To calculate the element at [row, col] in the resultant matrix, the index in the first matrix will be equal to row*size + k , and for the second matrix, it will be k*size + col. This is a very simple kernel function. There is a large amount of data reuse in matrix multiplication. This function is not utilizing the advantage of shared memory. So, we will try to modify the kernel function that makes use of shared memory. The modified kernel function is shown as follows:
// shared
__global__ void gpu_Matrix_Mul_shared(float *d_a, float *d_b, float *d_c, const int size)
{
int row, col;
__shared__ float shared_a[TILE_SIZE][TILE_SIZE];
__shared__ float shared_b[TILE_SIZE][TILE_SIZE];
// calculate thread id
col = TILE_SIZE * blockIdx.x + threadIdx.x;
row = TILE_SIZE * blockIdx.y + threadIdx.y;
for (int i = 0; i< size / TILE_SIZE; i++)
{
shared_a[threadIdx.y][threadIdx.x] = d_a[row* size + (i*TILE_SIZE + threadIdx.x)];
shared_b[threadIdx.y][threadIdx.x] = d_b[(i*TILE_SIZE + threadIdx.y) * size + col];
}
__syncthreads();
for (int j = 0; j<TILE_SIZE; j++)
d_c[row*size + col] += shared_a[threadIdx.x][j] * shared_b[j][threadIdx.y];
__syncthreads(); // for synchronizing the threads
}
}
A two-shared memory with size equal to the size of a small square block, which is TILE_SIZE, is defined for storing data for reuse. Row and column indexes are calculated in the same way as seen earlier. First, this shared memory is filled up in the first for loop. After that, __syncthreads() is included so that memory read from shared memory only happens when all threads have finished writing to it. The last for loop again calculates the dot product. As this is done by only using shared memory, this considerably reduces memory traffic to a global memory, which in turn improves the performance of the program for larger matrix dimensions.
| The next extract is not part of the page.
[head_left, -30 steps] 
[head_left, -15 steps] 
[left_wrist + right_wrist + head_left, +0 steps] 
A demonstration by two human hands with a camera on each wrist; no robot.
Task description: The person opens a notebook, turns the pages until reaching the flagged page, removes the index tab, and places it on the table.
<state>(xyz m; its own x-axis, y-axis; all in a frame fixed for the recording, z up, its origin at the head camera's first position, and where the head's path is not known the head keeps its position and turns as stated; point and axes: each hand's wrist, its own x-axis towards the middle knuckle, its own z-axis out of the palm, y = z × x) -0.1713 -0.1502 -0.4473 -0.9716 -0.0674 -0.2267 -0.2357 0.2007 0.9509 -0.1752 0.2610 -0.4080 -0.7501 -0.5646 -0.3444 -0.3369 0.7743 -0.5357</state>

The main function of this program is shown as follows:
int main()
{
//Define size of the matrix
const int size = 4;
//Define host and device arrays
float h_a[size][size], h_b[size][size],h_result[size][size];
float *d_a, *d_b, *d_result; // device array
//input in host array
for (int i = 0; i<size; i++)
{
for (int j = 0; j<size; j++)
{
h_a[i][j] = i;
h_b[i][j] = j;
}
}
cudaMalloc((void **)&d_a, size*size*sizeof(int));
cudaMalloc((void **)&d_b, size*size * sizeof(int));
cudaMalloc((void **)&d_result, size*size* sizeof(int));
//copy host array to device array
cudaMemcpy(d_a, h_a, size*size* sizeof(int), cudaMemcpyHostToDevice);
cudaMemcpy(d_b, h_b, size*size* sizeof(int), cudaMemcpyHostToDevice);
//calling kernel
dim3 dimGrid(size / TILE_SIZE, size / TILE_SIZE, 1);
dim3 dimBlock(TILE_SIZE, TILE_SIZE, 1);
gpu_Matrix_Mul_nonshared << <dimGrid, dimBlock >> > (d_a, d_b, d_result, size);
//gpu_Matrix_Mul_shared << <dimGrid, dimBlock >> > (d_a, d_b, d_result, size);
cudaMemcpy(h_result, d_result, size*size * sizeof(int), cudaMemcpyDeviceToHost);
return 0;
}
After defining and allocating memory for host and device arrays, the host array is filled with some random values. These arrays are copied to device memory so that it can be passed to the kernel functions. The number of grid blocks and the number of block threads is defined using the dim3 structure, with the dimensions equal to that calculated earlier. You can call any of the kernels. The calculated answer is copied back to the host memory. To display the output on the console, the following code is added to the main function:
printf("The result of Matrix multiplication is: \n");
for (int i = 0; i< size; i++)
{
for (int j = 0; j < size; j++)
{
printf("%f ", h_result[i][j]);
}
printf("\n");
}
cudaFree(d_a)
cudaFree(d_b)
cudaFree(d_result)
The memory used to store matrices on device memory is also freed up. The output on the console is as follows:
This section demonstrated CUDA programs for two important mathematical operations used in a wide range of applications. It also explained the use of shared memory and multidimensional threads.